Aristides Basiakos (or Aristeidis Bassiakos) of Evangelos (17 July 1902 – 29 June 1981) was a Greek lawyer and politician. He served for years as an MP for the region of Boeotia and Governor-General of Northern Greece in the 1947 Sofoulis cabinet.

Biography 
Born in Thebes. He studied and practiced law.

He was elected for the first time as MP in the Fourth National Assembly at Argos. In the 1933 Greek legislative election and the 1936 Greek legislative election he was elected MP of Attica and Boeotia with the People's Party.

He was re-elected as MP for Attica and Boeotia in the 1946 Greek legislative election and in 1961 Greek legislative election with the National Radical Union.

He served as Governor-General of Northern Greece in the 1947 Sofoulis cabinet from 19 September 1947 until 7 May 1948.

His brother, Athanasios Basiakos was married to Aikaterini Basiakou, who died in October 2013.
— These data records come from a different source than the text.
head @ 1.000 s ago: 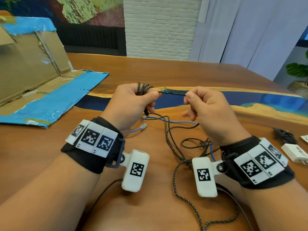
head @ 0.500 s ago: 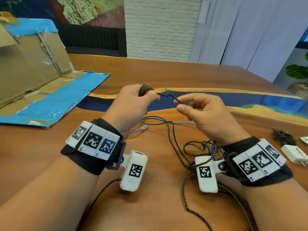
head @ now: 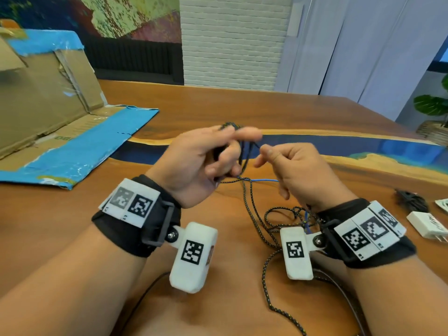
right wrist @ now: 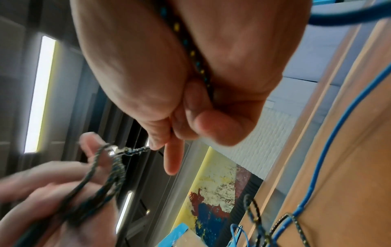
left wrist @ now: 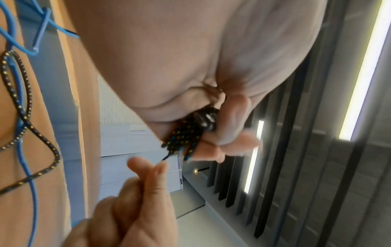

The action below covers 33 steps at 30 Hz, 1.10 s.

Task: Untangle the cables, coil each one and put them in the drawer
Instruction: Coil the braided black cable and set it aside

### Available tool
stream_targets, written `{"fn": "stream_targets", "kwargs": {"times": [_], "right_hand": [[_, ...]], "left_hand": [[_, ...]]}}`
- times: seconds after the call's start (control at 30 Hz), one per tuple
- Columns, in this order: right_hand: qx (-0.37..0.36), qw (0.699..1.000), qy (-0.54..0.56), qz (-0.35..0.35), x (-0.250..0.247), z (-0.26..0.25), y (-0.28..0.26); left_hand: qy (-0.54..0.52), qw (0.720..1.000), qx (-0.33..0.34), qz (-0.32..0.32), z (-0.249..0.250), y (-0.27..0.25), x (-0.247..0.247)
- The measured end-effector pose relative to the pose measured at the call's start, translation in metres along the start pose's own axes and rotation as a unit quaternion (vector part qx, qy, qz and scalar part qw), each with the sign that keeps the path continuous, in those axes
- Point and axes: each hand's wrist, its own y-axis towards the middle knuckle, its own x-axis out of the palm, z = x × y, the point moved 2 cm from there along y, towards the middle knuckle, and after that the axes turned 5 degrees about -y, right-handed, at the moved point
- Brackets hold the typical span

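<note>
The braided cable (head: 252,209) is partly wound: a few loops sit gripped in the left hand (head: 201,163), while the right hand (head: 298,173) pinches the next stretch just beside it. The rest lies on the table (head: 242,103), crossed with the blue cable (head: 264,180); no drawer shows. Since a moment ago the hands have drawn closer together.

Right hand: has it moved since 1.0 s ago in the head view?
Yes. The right hand has dropped slightly toward the camera; against the table's blue resin strip, its fingertips now sit on the strip's near edge.
</note>
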Motion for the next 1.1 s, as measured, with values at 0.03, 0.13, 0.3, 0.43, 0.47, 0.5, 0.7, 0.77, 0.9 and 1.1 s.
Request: {"fn": "stream_targets", "kwargs": {"times": [0.03,0.13,0.3,0.43,0.47,0.5,0.7,0.77,0.9,1.1], "right_hand": [[0.001,0.999,-0.011,-0.039,0.005,-0.004,-0.003],[0.016,0.981,0.035,-0.188,0.023,-0.015,-0.013],[0.03,0.946,0.087,-0.312,0.038,-0.021,-0.028],[0.026,0.978,0.161,-0.134,0.023,-0.02,-0.015],[0.027,0.977,0.188,-0.098,0.018,-0.017,-0.012],[0.03,0.972,0.218,-0.076,0.012,-0.015,-0.01],[0.017,0.939,0.335,-0.074,0.0,-0.011,-0.01],[0.019,0.928,0.365,-0.075,0.003,-0.011,-0.009],[0.079,0.892,0.443,-0.035,-0.003,-0.011,-0.004],[0.123,0.914,0.383,0.056,-0.021,0.008,0.003]], "left_hand": [[-0.034,0.999,0.024,0.011,0.002,0.001,-0.001],[-0.102,0.99,0.085,0.053,0.004,0.006,-0.001],[0.103,0.973,0.109,0.176,0.002,0.012,-0.017],[0.353,0.923,-0.023,0.153,-0.009,0.008,-0.017],[0.376,0.915,-0.047,0.14,-0.011,0.008,-0.015],[0.399,0.907,-0.062,0.124,-0.012,0.007,-0.013],[0.435,0.891,-0.047,0.119,-0.009,0.009,-0.018],[0.448,0.884,-0.04,0.128,-0.006,0.008,-0.02],[0.434,0.89,-0.053,0.128,-0.006,0.005,-0.019],[0.03,0.998,-0.025,0.048,0.005,0.0,-0.007]]}}
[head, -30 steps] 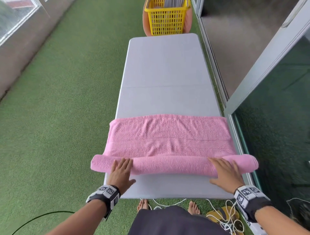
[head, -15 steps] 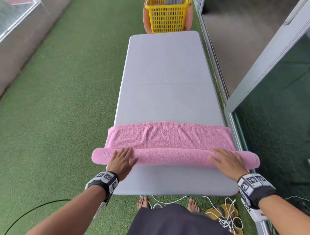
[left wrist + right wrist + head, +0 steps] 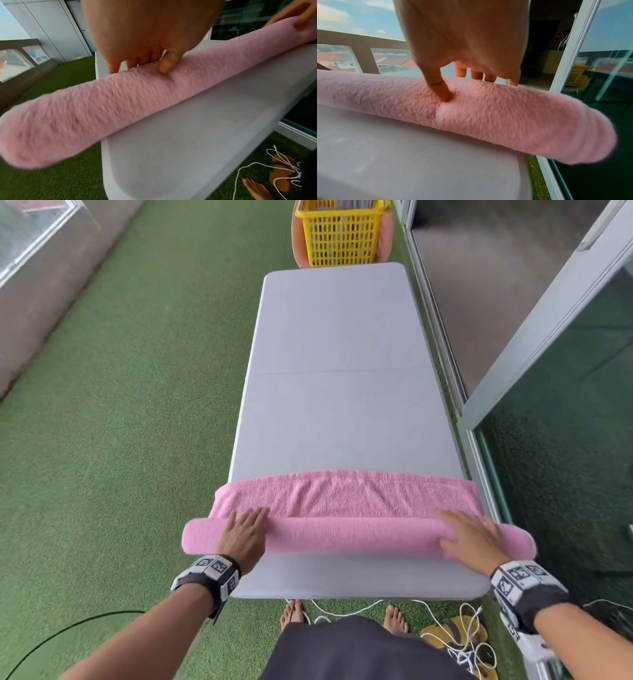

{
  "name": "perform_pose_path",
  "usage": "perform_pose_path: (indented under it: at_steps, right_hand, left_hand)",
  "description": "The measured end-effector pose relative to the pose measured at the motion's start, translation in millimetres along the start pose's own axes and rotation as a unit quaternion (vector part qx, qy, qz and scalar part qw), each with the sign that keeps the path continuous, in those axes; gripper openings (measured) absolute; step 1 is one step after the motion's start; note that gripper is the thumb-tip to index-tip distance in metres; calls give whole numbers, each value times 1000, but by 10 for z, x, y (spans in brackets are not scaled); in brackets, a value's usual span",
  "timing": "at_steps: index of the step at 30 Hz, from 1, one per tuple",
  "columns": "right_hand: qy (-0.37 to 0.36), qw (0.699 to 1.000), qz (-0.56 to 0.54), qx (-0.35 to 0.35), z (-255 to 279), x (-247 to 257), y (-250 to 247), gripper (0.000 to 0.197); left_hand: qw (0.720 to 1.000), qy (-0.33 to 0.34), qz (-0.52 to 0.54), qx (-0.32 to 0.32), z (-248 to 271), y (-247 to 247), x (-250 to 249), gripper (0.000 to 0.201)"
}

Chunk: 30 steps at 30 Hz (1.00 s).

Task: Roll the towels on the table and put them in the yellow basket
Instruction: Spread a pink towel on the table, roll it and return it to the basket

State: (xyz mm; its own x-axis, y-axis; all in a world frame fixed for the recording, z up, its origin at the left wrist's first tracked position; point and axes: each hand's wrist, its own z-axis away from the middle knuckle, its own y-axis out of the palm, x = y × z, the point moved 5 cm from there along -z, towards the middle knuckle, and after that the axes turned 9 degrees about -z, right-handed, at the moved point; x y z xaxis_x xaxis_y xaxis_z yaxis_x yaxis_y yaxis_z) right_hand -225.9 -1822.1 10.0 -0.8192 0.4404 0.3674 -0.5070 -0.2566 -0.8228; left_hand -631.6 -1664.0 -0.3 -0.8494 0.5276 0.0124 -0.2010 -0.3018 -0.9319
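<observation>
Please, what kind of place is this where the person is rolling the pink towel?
Most likely a high balcony or terrace of a home. Artificial grass covers the floor, a glass railing looks out over rooftops, and a sliding glass door runs beside the folding table.

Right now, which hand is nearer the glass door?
Right. The right hand presses the towel roll at the end beside the glass door; the left hand presses the opposite end.

Towel [image 3: 346, 498] fuzzy terry cloth; table [image 3: 335, 344] smooth matt; basket [image 3: 339, 237] plastic lattice.
</observation>
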Motion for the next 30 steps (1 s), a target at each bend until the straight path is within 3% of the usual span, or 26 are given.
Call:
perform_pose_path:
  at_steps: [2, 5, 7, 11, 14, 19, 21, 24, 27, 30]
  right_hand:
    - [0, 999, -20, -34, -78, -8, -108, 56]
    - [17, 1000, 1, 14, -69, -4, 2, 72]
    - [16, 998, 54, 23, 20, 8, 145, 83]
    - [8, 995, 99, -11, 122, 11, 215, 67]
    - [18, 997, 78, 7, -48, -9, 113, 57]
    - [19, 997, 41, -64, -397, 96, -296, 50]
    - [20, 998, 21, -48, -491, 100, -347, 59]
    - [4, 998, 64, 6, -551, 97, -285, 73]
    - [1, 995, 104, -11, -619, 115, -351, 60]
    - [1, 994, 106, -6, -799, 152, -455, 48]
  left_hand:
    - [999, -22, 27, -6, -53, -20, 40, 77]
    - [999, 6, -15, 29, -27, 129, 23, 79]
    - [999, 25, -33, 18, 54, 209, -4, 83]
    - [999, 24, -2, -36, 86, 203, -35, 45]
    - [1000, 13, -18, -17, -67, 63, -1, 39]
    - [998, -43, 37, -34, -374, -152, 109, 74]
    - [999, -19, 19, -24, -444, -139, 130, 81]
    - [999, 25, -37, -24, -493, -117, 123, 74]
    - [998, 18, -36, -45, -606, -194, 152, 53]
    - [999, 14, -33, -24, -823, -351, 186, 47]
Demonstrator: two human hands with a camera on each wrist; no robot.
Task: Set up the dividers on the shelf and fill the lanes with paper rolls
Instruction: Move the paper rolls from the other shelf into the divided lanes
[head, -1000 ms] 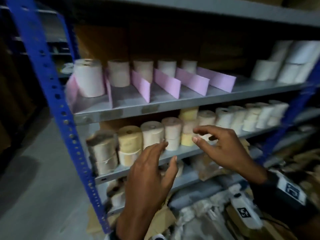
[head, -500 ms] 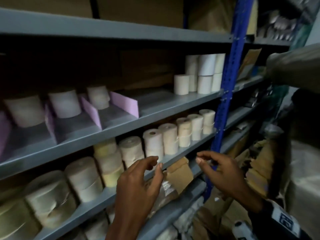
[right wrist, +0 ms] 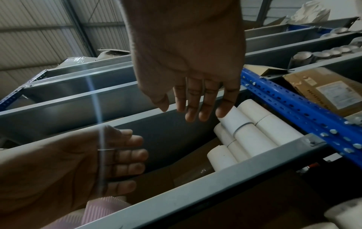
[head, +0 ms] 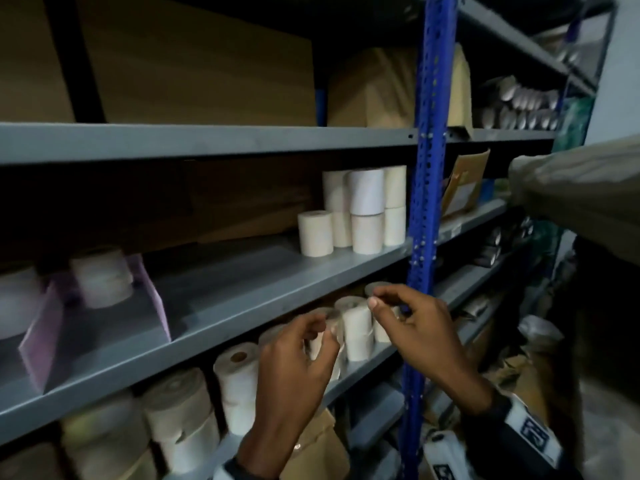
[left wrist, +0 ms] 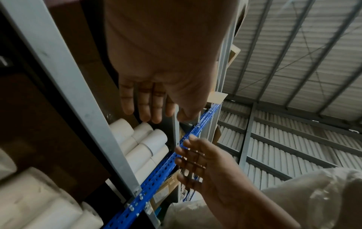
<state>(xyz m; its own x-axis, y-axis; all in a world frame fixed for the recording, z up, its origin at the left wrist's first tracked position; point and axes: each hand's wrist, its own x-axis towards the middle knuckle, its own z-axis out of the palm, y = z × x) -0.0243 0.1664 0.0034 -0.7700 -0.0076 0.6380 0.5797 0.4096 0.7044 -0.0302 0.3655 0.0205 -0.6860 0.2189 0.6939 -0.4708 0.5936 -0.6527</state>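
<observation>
Both hands, left hand point(head: 294, 362) and right hand point(head: 412, 327), hover empty with loosely curled grips before the shelf point(head: 221, 306); pink dividers point(head: 152, 299) stand far left, apparently one roll per lane, spare paper rolls point(head: 356, 209) stacked right, so filling remains.

My left hand point(head: 294, 362) covers part of the paper rolls point(head: 356, 327) on the lower shelf, so I cannot tell whether it touches them. The pink dividers point(head: 41, 337) at the left are blurred, and the picture's edge cuts off the nearest roll point(head: 17, 299).
</observation>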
His nephew, Evangelos Basiakos, later became MP with New Democracy. He served as Minister for Agricultural Development and Food in the First Cabinet of Kostas Karamanlis from 2004 to 2007. He had a son with Vikentia Syropoulou, Athanasios-Aristides Basiakos, who took the name of Aristides Basiakos for honorary and historical reasons.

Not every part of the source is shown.